Your assignment:
Only the lines below from the one that holds "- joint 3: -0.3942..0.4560" through the one that holds "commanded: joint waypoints" should appear in the answer, copied exactly, end lines included and pictures omitted.
#### Provided data
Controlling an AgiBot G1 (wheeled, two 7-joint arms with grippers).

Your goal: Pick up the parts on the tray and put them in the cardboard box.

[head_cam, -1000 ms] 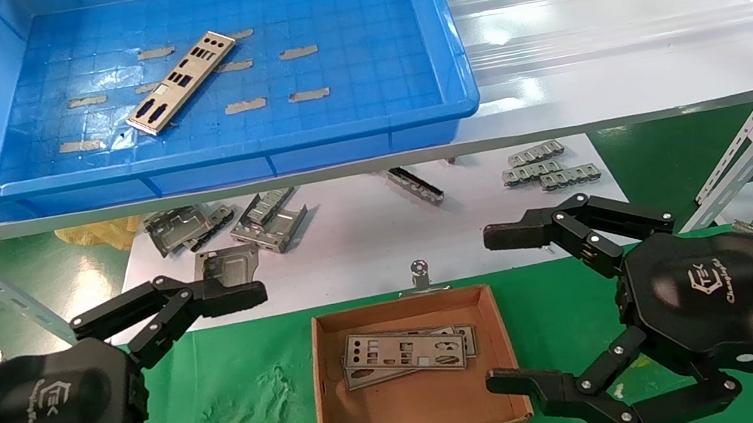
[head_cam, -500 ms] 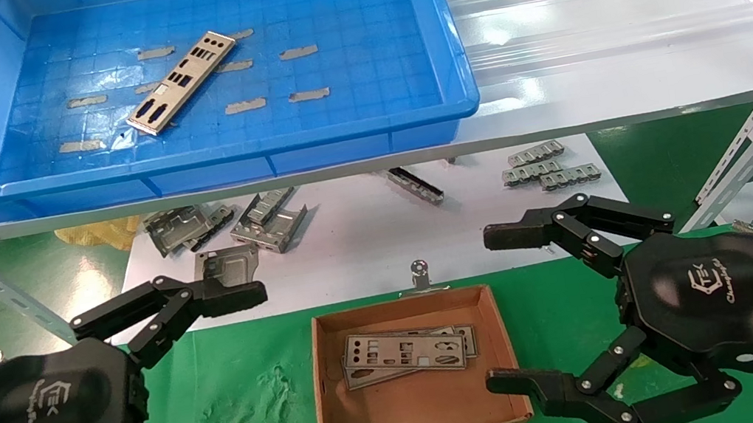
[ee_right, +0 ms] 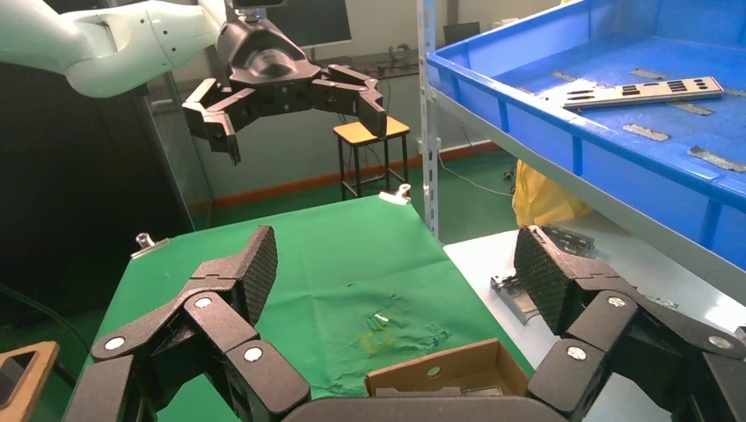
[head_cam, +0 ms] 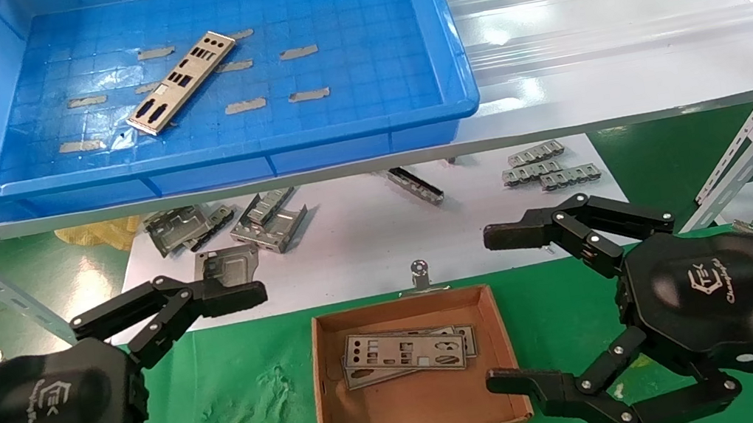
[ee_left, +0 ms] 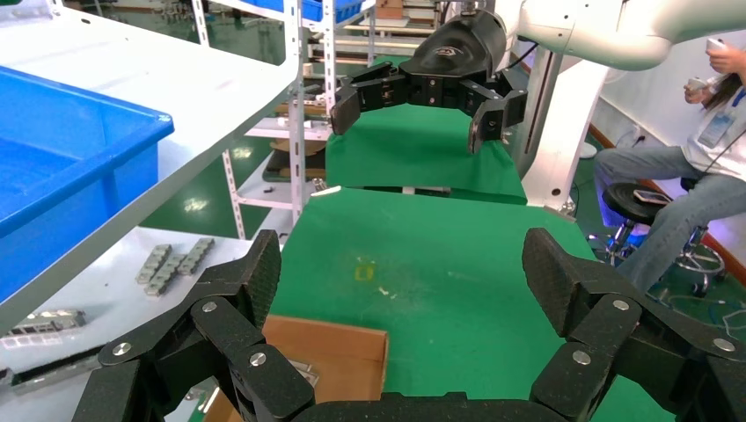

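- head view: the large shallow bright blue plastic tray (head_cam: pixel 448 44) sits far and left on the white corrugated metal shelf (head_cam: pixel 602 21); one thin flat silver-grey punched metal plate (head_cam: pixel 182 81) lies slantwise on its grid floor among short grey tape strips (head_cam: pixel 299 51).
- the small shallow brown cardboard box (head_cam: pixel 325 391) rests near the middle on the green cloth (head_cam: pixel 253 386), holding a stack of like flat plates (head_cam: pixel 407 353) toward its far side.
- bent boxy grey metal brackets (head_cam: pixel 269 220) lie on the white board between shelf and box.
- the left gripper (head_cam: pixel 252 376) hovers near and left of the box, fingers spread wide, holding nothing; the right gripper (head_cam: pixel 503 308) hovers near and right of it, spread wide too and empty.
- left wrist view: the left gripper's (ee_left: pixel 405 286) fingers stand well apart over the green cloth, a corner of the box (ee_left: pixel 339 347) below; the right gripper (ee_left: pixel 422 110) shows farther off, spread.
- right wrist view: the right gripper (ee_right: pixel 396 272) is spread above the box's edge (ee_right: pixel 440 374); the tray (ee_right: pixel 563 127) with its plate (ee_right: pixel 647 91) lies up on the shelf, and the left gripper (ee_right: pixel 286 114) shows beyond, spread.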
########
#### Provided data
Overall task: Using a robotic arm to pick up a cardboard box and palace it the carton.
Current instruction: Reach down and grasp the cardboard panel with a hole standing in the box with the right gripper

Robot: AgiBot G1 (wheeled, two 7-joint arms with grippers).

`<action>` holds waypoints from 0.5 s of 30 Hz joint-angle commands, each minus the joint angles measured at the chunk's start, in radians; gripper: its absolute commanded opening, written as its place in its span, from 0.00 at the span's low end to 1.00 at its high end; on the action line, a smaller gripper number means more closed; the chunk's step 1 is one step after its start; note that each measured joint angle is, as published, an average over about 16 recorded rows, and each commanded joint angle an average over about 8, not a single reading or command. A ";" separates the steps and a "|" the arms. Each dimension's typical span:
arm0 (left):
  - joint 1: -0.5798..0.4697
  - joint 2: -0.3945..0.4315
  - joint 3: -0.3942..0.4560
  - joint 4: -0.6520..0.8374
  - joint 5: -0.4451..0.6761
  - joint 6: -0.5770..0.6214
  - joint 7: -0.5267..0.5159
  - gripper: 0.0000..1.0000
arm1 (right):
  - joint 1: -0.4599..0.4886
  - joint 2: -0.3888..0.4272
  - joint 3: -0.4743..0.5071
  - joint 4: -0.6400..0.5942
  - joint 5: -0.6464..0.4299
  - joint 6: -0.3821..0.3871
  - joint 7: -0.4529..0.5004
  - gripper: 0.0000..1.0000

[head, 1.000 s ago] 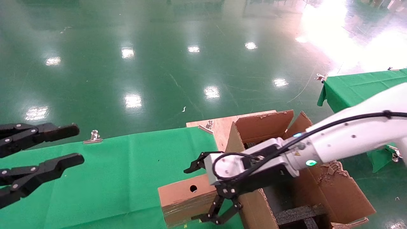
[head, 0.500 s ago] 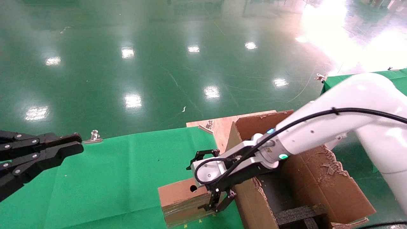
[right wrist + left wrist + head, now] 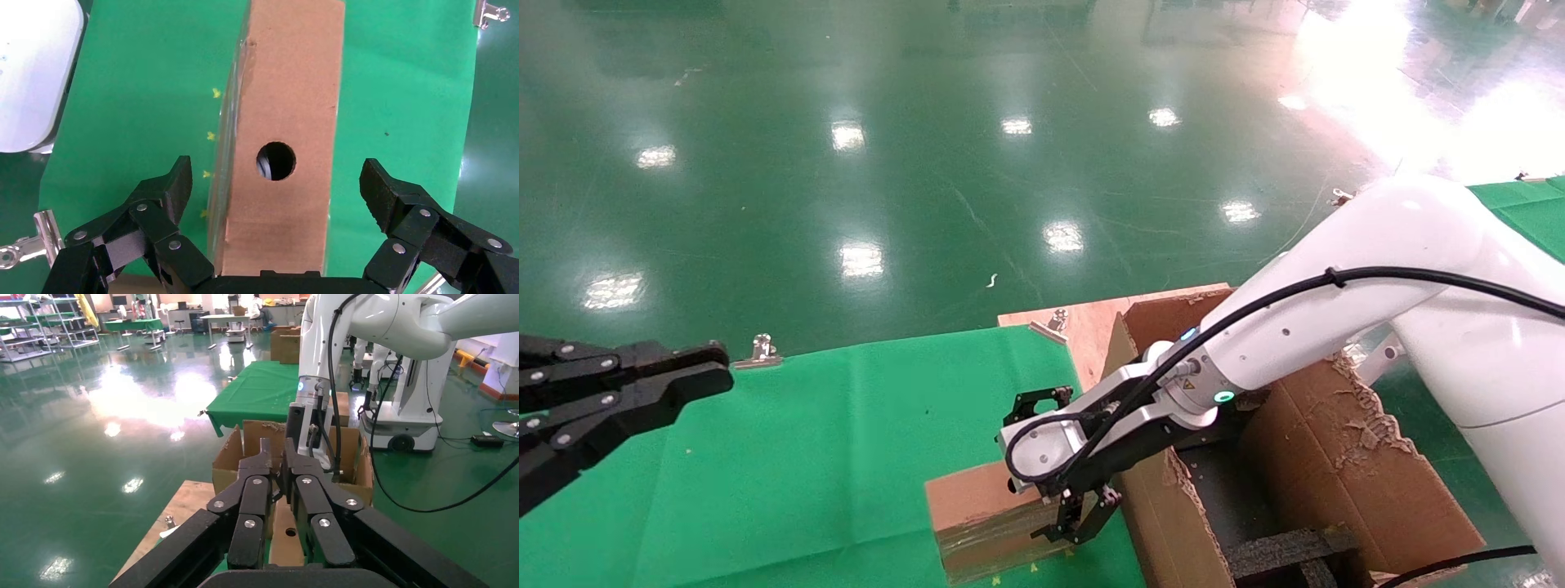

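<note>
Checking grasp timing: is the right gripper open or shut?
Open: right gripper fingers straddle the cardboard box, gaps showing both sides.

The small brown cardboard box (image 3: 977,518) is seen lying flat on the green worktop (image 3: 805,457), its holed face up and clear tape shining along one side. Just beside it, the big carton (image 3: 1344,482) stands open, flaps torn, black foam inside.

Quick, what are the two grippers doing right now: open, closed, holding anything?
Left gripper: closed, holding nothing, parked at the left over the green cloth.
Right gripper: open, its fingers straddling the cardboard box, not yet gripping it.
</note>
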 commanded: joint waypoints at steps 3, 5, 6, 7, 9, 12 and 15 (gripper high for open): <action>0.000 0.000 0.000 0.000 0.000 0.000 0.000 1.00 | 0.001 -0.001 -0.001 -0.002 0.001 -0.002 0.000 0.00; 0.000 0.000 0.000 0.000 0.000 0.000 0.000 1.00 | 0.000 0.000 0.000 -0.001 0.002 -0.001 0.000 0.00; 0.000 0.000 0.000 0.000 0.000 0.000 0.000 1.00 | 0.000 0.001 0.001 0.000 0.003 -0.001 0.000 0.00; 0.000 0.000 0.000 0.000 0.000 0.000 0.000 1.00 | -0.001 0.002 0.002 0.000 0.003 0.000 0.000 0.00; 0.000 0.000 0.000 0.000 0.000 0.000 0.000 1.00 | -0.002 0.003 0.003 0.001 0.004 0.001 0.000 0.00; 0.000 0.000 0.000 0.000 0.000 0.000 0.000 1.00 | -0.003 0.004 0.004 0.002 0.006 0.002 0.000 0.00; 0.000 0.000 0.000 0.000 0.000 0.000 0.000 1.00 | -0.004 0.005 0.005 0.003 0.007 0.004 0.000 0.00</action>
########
Response:
  - joint 3: -0.3942..0.4560
  - joint 4: -0.6520..0.8374
  - joint 5: -0.4451..0.6761
  - joint 6: -0.5770..0.6214
  - joint 7: -0.5267..0.5159
  - gripper: 0.0000..1.0000
arm1 (right):
  - joint 1: -0.4599..0.4886
  - joint 2: -0.3888..0.4272
  - joint 3: -0.4743..0.5071
  - joint 4: -0.6400..0.5942
  - joint 5: -0.6464..0.4299
  - joint 6: -0.3821..0.3871
  - joint 7: -0.4529..0.5004
  - gripper: 0.0000..1.0000

[head, 1.000 s ago] 
[head, 0.500 s ago] 
[right wrist + left wrist + head, now] 

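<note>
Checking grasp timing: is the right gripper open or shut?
Open: right gripper fingers straddle the cardboard box, gaps showing both sides.

The small brown cardboard box (image 3: 977,518) is seen lying flat on the green worktop (image 3: 805,457), its holed face up and clear tape shining along one side. Just beside it, the big carton (image 3: 1344,482) stands open, flaps torn, black foam inside.

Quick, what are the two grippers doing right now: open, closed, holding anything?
Left gripper: closed, holding nothing, parked at the left over the green cloth.
Right gripper: open, its fingers straddling the cardboard box, not yet gripping it.
</note>
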 commanded: joint waypoints at steps 3, 5, 6, 7, 9, 12 and 15 (gripper high for open): <action>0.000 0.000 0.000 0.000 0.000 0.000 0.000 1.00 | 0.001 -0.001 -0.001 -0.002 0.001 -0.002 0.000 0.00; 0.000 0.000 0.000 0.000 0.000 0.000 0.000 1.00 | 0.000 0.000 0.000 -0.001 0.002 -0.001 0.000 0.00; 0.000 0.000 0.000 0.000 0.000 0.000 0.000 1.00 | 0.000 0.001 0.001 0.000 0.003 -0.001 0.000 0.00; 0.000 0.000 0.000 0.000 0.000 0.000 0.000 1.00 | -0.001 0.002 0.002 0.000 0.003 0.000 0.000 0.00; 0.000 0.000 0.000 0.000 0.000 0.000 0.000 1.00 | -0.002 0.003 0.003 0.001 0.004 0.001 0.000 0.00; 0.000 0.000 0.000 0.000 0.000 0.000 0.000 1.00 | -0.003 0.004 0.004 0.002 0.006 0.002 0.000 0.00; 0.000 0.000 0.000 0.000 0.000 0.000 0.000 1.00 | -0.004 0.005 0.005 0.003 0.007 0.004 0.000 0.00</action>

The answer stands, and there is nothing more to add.